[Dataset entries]
:::::

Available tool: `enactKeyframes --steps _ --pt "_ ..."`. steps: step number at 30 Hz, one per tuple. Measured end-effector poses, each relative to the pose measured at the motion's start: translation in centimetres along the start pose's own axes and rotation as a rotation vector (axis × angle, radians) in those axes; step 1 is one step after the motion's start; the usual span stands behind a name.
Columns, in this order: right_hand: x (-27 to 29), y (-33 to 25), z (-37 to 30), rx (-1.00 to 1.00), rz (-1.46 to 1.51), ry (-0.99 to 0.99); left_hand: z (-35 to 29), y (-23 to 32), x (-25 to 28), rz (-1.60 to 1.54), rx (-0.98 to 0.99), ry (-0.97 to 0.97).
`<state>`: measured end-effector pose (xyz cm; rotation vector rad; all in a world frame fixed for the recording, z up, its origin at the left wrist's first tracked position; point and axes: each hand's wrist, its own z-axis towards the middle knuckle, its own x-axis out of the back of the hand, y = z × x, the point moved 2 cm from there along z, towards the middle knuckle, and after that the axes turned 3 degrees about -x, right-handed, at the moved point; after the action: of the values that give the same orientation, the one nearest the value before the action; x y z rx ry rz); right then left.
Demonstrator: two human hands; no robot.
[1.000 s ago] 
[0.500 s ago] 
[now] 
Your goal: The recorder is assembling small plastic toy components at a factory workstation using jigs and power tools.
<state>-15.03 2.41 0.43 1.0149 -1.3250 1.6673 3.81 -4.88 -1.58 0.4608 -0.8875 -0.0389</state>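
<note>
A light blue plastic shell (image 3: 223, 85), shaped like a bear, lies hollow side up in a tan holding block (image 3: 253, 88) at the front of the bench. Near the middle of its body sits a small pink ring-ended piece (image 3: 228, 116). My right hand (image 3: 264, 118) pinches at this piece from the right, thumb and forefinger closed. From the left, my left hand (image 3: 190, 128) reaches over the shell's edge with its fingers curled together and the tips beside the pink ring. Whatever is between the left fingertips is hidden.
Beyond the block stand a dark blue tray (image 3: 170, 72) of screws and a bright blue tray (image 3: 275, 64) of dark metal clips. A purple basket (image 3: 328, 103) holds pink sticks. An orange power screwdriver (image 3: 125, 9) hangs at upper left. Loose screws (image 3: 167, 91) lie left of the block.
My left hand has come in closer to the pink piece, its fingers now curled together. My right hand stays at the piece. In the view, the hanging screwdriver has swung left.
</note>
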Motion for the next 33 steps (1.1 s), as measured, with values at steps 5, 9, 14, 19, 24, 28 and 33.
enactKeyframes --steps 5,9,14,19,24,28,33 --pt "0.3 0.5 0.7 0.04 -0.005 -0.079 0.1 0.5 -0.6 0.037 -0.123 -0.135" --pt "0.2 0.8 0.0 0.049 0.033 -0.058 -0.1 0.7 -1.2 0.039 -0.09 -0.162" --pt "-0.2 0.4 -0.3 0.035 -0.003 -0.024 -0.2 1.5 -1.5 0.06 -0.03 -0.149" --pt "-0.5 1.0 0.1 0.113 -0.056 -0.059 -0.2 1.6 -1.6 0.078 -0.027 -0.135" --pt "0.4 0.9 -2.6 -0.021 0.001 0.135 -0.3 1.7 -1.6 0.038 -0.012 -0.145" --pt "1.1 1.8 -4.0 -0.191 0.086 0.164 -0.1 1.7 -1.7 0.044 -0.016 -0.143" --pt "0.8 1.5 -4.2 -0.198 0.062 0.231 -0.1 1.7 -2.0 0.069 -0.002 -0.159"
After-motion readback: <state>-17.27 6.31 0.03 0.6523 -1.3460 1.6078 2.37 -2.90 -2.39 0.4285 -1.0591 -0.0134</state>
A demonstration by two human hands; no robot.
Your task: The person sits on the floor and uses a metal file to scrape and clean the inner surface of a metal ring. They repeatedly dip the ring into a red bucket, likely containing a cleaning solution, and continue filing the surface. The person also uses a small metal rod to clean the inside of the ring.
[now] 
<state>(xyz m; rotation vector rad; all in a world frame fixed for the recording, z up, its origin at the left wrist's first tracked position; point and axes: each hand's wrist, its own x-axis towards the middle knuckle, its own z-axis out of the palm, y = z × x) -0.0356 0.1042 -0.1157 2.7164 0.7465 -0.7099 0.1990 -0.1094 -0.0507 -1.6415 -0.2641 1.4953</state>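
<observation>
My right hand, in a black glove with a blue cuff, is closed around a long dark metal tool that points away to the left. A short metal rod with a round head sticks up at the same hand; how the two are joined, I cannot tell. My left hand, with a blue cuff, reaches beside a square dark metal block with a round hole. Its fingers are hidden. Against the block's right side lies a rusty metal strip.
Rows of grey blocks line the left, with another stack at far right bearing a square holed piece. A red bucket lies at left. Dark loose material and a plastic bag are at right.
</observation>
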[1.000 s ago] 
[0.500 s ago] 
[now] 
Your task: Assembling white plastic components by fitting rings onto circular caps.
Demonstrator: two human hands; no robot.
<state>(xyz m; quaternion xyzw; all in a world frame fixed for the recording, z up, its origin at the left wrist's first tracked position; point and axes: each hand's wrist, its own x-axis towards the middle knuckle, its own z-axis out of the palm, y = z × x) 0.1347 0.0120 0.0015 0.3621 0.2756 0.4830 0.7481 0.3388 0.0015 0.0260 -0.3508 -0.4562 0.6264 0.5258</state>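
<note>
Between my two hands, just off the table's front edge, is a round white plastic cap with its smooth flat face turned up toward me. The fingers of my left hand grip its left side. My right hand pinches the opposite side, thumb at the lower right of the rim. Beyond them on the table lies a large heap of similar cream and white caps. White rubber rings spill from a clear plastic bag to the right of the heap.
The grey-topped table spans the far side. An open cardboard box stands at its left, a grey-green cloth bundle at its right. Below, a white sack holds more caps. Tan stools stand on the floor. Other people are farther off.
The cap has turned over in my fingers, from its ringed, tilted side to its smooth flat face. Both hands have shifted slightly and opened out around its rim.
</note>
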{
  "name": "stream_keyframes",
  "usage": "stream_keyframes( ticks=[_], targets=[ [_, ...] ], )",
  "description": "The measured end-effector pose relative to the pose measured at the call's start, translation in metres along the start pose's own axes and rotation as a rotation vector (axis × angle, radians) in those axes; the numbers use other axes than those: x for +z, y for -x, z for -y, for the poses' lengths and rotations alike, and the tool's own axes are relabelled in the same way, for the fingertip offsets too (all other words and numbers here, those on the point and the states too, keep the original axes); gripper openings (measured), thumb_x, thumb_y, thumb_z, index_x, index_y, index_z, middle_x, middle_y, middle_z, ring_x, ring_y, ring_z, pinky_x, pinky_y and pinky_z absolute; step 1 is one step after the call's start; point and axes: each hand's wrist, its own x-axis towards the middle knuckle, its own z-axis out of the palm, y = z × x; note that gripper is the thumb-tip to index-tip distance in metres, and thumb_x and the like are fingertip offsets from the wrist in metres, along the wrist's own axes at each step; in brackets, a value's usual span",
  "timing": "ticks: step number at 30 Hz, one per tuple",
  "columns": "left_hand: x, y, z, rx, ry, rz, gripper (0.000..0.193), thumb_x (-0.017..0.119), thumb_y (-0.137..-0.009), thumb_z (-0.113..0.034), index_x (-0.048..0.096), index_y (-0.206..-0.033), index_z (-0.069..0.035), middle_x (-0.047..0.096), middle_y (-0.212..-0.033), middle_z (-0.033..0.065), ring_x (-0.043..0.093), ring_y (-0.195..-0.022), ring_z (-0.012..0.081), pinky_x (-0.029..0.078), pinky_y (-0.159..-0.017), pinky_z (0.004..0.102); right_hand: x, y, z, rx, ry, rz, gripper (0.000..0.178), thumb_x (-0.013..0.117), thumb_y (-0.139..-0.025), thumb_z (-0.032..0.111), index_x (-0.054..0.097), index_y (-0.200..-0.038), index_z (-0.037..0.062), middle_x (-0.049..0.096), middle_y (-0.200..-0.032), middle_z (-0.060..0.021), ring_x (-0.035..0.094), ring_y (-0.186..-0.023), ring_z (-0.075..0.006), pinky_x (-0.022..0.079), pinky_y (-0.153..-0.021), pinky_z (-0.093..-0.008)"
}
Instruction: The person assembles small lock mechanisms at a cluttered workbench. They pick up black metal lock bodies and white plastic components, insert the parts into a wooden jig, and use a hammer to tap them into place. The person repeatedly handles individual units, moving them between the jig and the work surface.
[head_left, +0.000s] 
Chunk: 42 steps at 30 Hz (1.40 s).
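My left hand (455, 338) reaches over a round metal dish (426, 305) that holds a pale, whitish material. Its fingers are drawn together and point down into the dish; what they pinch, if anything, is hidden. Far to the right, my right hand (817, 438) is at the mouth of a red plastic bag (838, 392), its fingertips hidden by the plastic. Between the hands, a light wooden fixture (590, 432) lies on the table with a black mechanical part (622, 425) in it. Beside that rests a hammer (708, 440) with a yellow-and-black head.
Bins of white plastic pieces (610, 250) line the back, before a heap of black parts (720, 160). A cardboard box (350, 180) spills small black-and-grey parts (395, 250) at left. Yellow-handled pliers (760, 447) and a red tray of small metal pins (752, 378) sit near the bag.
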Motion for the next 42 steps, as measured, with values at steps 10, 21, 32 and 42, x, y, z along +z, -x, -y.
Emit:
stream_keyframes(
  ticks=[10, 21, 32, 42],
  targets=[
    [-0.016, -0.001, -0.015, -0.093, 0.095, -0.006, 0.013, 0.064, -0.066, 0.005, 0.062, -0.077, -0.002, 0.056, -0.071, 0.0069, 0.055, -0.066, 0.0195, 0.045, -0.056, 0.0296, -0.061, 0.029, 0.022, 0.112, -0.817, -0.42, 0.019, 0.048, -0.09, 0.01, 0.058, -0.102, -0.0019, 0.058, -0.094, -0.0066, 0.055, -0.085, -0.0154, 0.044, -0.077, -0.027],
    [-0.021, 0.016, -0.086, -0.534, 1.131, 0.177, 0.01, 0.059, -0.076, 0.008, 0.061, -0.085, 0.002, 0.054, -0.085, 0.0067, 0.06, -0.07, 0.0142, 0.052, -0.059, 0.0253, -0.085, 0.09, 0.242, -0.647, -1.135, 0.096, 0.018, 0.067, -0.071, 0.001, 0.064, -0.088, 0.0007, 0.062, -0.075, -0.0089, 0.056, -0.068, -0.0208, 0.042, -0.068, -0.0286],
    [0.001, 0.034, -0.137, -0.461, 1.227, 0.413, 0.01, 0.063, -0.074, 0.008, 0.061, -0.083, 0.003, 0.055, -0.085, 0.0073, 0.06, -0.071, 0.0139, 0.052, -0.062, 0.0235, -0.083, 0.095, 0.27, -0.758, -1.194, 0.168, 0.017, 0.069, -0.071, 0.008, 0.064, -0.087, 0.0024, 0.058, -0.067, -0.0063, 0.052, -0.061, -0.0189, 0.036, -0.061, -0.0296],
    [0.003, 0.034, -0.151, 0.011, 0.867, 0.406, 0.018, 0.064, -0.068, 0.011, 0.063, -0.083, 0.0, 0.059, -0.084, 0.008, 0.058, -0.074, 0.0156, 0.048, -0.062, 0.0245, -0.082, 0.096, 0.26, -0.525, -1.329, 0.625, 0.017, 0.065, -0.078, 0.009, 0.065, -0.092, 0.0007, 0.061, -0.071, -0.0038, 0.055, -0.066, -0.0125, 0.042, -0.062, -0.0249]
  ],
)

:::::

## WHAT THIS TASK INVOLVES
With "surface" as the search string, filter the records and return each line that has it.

## WRITTEN ANSWER
Your task: The person sits on the floor and uses a metal file to scrape and clean the inner surface of a metal ring. They repeatedly dip the ring into a red bucket, likely containing a cleaning solution, and continue filing the surface. The person also uses a small metal rod to clean the inside of the ring.
Instruction: The person assembles small lock mechanisms at a cluttered workbench. They pick up black metal lock bodies and white plastic components, insert the parts into a wooden jig, and use a hammer to tap them into place. The person repeatedly handles individual units, moving them between the jig and the work surface.

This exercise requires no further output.